I ended up skipping the pepto and just focusing on the electrolytes and probiotic paste last night. We are leaving in a couple to get her checked. She is not much interested in anything to drink to this morning. I'm so tired at this point though I need someone other than me deciding the next step. I can't think. 4 hours sleep in last two nights as I stayed up with this sick girl. My decision skills are nil.


----------



## Remuda1 (Jun 18, 2012)

I think it will be a big relief to you to get her to the vet. They can give you a good plan of attack to get on top of this thing. You're right, lack of sleep is so debilitating. Take a deep breath, things will be better soon. Best of luck at the vet and keep us posted!


----------



## heatherlynnky (Jun 18, 2012)

Ended up going to vet and breeder today. My vet gave her fluids, scours meds and antibiotics. She wasn't dehydrated yet and no shock but her temp was low and she sounded a bit congested. He suggested heading straight to breeder to get some extra help and for a lesson in tube feeding. My parents drove me to the breeder because I was too tired to drive. He and his wife were great. He tube fed her colostrum from his moms, electrolytes and some liquid vitamin stuff for goats and sheep. she was so weak. We hung around for about an hour and already her head was up and she was standing again. She is calling to me but he told me to be much stricter with my feedings. Set a schedule and stick to it so thats what I am trying to do. Praying now that she is stronger she will go back to her bottle but if not I am prepared to tube feed her. Already I can see an improvement in the scours. So another night of worrying and praying but hopefully my girl is much better tomorrow.

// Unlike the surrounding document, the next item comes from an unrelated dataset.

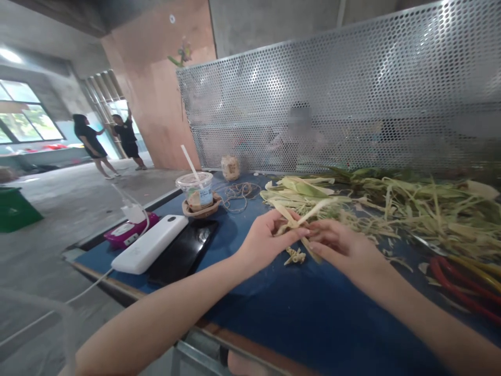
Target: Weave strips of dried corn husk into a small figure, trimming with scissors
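Note:
My left hand (pixel 266 237) and my right hand (pixel 336 245) meet over the blue table (pixel 297 318), both pinching a folded pale-green leaf strip (pixel 299 218) between fingertips. The strip's ends stick up and to the right from between my fingers. A small woven leaf piece (pixel 295 256) lies on the table just below my hands. Behind them spreads a heap of loose green and yellow leaf strips (pixel 391 203).
On the left of the table lie a white power bank (pixel 151 244), a black phone (pixel 183 253), a pink device (pixel 125 233), a plastic cup with a straw (pixel 195 190), twine (pixel 237 193). Red-handled tool (pixel 457 287) at right. A perforated metal screen (pixel 352 99) stands behind. Two people stand far left.

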`<state>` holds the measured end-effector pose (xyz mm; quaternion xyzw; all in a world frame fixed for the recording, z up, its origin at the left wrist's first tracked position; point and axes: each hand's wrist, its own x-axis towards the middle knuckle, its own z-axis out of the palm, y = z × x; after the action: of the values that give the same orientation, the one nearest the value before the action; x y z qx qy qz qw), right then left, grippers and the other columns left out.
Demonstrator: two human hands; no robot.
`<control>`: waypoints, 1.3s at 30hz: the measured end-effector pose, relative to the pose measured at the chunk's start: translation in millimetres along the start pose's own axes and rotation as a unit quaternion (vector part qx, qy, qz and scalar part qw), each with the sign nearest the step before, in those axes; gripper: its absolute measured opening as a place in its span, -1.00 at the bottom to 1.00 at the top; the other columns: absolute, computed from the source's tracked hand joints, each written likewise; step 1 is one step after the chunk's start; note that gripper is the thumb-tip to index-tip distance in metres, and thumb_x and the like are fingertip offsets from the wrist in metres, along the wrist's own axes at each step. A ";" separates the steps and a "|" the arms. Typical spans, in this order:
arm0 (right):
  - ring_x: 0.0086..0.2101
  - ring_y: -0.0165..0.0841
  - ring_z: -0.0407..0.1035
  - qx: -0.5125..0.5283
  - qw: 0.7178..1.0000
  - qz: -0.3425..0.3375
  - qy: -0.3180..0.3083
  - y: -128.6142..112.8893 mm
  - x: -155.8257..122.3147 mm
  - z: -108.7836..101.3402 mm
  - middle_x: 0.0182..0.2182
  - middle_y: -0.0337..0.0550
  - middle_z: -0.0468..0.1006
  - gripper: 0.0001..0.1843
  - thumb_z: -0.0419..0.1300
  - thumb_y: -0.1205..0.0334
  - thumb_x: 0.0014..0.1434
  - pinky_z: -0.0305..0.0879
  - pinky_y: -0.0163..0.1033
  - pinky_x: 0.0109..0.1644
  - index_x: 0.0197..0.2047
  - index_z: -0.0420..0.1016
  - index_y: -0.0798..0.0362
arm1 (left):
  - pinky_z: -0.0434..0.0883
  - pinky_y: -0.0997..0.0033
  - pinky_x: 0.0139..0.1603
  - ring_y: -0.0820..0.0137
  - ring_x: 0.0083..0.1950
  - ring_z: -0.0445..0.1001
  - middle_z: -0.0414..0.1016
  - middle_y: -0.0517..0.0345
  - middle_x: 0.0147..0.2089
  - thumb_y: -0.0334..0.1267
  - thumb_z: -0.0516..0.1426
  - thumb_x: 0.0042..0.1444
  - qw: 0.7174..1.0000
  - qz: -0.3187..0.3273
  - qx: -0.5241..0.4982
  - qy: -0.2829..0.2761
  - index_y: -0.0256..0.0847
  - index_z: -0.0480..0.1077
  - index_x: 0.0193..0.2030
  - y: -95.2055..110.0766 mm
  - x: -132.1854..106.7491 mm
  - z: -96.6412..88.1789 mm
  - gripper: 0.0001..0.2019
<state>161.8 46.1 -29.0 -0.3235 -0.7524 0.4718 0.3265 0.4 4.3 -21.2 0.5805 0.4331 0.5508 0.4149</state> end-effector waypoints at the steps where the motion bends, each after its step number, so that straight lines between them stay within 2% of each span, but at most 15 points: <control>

I have considered already getting her a buddy but I need to be a bit more sure of survival at this point. Its still very touch and go. To make up for being alone I hold her alot.  She sleeps on my lap while I read and such. I keep her very close and try to provide as much comfort and closeness as I can.


----------



## autumnprairie (Jun 18, 2012)

Roll farms said:
			
		

> It's probably e coli or salmonella....they get protection from those things from Mom's colostrum, which she didn't get or get enough of.
> 
> I use specto-guard (aka scour check) or neomycin sulfate from farm stores.
> 2 pumps (2cc) on an empty stomach, 2x a day the 1st day, then you can put it in her bottles 2x a day for another 4 days.
> ...


Listen to Rolls she knows her stuff
here is her page on newborns   http://www.backyardherds.com/web/viewblog.php?id=586

I am following her guidelines on feeding and Miracle is thriving

I hope your baby gets better soon


----------



## heatherlynnky (Jun 18, 2012)

The sheep farmer down the road gave me a tube feeder. Apparently they are not for sale anywhere around here. He also gave me some more liquid electrolyte-vitamines-minerals-glucose. anywho he said 2 pumps is the side of the mouth once a day.

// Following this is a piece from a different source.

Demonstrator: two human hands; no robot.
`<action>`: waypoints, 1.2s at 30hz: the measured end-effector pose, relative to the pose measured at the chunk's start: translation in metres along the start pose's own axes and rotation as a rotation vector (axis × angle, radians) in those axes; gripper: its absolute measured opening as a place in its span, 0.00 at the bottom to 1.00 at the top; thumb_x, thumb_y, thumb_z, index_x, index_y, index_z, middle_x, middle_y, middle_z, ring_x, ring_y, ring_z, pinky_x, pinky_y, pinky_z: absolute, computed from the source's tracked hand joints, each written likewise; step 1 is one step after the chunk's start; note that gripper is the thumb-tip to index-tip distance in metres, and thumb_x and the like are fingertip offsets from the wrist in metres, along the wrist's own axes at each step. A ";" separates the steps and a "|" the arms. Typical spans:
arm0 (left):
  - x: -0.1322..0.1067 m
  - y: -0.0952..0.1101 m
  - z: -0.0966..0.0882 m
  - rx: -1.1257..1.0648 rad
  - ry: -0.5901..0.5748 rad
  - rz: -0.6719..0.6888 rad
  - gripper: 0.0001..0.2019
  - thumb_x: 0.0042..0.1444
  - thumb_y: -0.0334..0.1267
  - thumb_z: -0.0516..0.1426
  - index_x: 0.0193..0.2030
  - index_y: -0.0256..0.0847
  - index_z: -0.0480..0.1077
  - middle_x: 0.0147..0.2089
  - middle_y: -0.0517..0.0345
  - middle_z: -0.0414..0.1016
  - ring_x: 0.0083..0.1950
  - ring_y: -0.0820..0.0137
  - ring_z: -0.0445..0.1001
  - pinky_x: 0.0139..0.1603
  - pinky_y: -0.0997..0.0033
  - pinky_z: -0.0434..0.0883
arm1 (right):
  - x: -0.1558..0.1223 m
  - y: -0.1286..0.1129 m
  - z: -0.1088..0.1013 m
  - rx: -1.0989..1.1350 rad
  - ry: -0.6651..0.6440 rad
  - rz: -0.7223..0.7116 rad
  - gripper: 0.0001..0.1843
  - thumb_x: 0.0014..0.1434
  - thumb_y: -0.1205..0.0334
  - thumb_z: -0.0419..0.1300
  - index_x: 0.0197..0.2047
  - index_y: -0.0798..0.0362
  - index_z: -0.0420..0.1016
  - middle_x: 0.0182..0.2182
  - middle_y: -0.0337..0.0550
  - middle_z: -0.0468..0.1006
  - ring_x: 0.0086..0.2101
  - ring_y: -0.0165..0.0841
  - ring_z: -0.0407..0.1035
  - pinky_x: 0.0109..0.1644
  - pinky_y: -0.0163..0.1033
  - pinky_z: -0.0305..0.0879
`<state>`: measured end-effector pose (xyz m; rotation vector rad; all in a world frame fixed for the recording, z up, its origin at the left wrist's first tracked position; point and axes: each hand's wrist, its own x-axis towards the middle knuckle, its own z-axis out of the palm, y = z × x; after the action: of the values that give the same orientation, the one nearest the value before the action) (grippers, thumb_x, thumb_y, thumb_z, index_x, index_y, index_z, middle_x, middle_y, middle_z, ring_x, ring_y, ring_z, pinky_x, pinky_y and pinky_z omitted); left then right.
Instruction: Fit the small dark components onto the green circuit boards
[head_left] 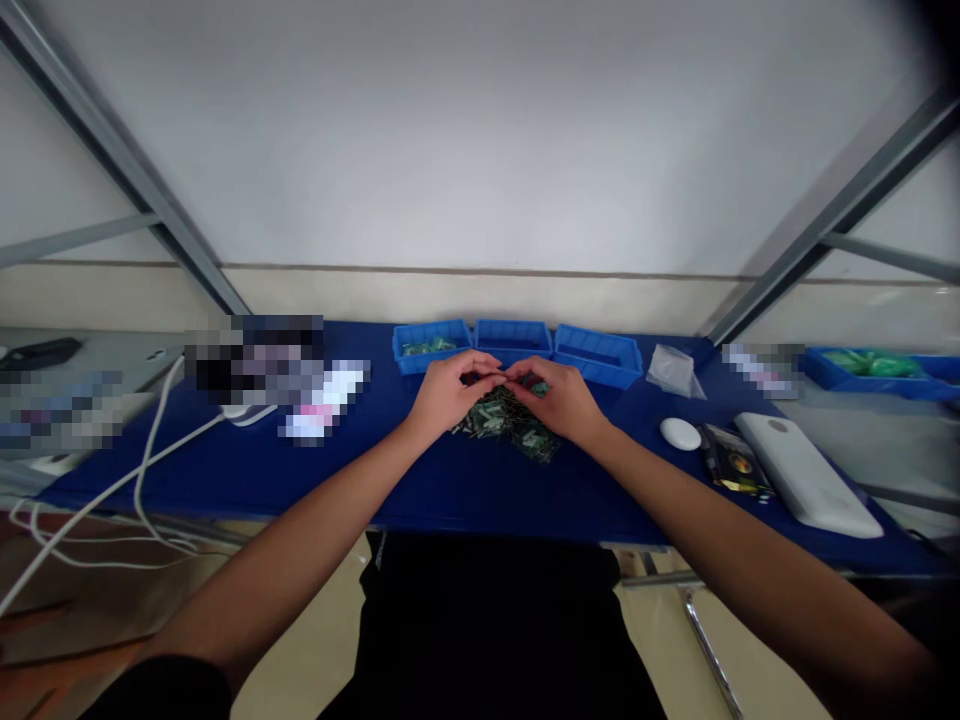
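My left hand and my right hand meet fingertip to fingertip above a pile of small green and metallic parts on the blue tabletop. Thumb and fingers of each hand are pinched together. Whatever lies between them is too small to make out. Just behind the hands stand a left blue bin with some small pale green parts in it, a middle blue bin and a right blue bin. The hands partly cover the pile.
On the right lie a clear plastic bag, a white rounded case, a dark packet and a long white device. White cables hang over the left edge. Farther right, another blue bin holds green items.
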<state>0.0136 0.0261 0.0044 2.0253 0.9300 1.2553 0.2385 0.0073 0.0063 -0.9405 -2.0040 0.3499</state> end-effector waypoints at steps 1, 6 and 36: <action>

The vet said the goat colostrum today would be fine but he and the breeder said after that go straight electrolyte till the scours are over. This baby was closer to dead when we got her than I am comfortable with. Rough She whines in her sleep which is freaking me out because I think she is in pain. I was told to watch for teeth grinding? 

I will check out that page. Once the baby goes back on milk though its not going to be replacer. The breeder who has been helping is willing to sell me goats milk to feed her and potentially i have another breeder closer who is also willing to. Everyone agreed that either grocery store milk or the fresh goats milk would be best. No one seems to think much of the milk replacement stuff I swear. Even the vet said it was junk and get the real stuff if I can.

Ok so see if you guys agree with this. first week feed every 6 hours 2 to 3 oz each time. Week 2 I can cut back to 3 times daily and 4 oz daily. We all agreed since I can get goats milk thats what I will feed for the duration. I was told once the scours is gone I can dispense with all the electrolytes unless needed again. Same with all the supplements. 

It might be that I am really more sleep deprived than I think but I just keep tearing up that so many strangers are willing to jump in and help my baby. Family friends who know nothing call around to friends who do. Neighbors we asked where to buy something just volunteer to provide what we need and even bring the baby by if you need help.


----------



## autumnprairie (Jun 18, 2012)

heatherlynnky said:
			
		

> The sheep farmer down the road gave me a tube feeder. Apparently they are not for sale anywhere around here. He also gave me some more liquid electrolyte-vitamines-minerals-glucose. anywho he said 2 pumps is the side of the mouth once a day.
> 
> The vet said the goat colostrum today would be fine but he and the breeder said after that go straight electrolyte till the scours are over. This baby was closer to dead when we got her than I am comfortable with. Rough She whines in her sleep which is freaking me out because I think she is in pain. I was told to watch for teeth grinding?
> 
> I will check out that page. Once the baby goes back on milk though its not going to be replacer. The breeder who has been helping is willing to sell me goats milk to feed her and potentially i have another breeder closer who is also willing to. Everyone agreed that either grocery store milk or the fresh goats milk would be best. No one seems to think much of the milk replacement stuff I swear. Even the vet said it was junk and get the real stuff if I can.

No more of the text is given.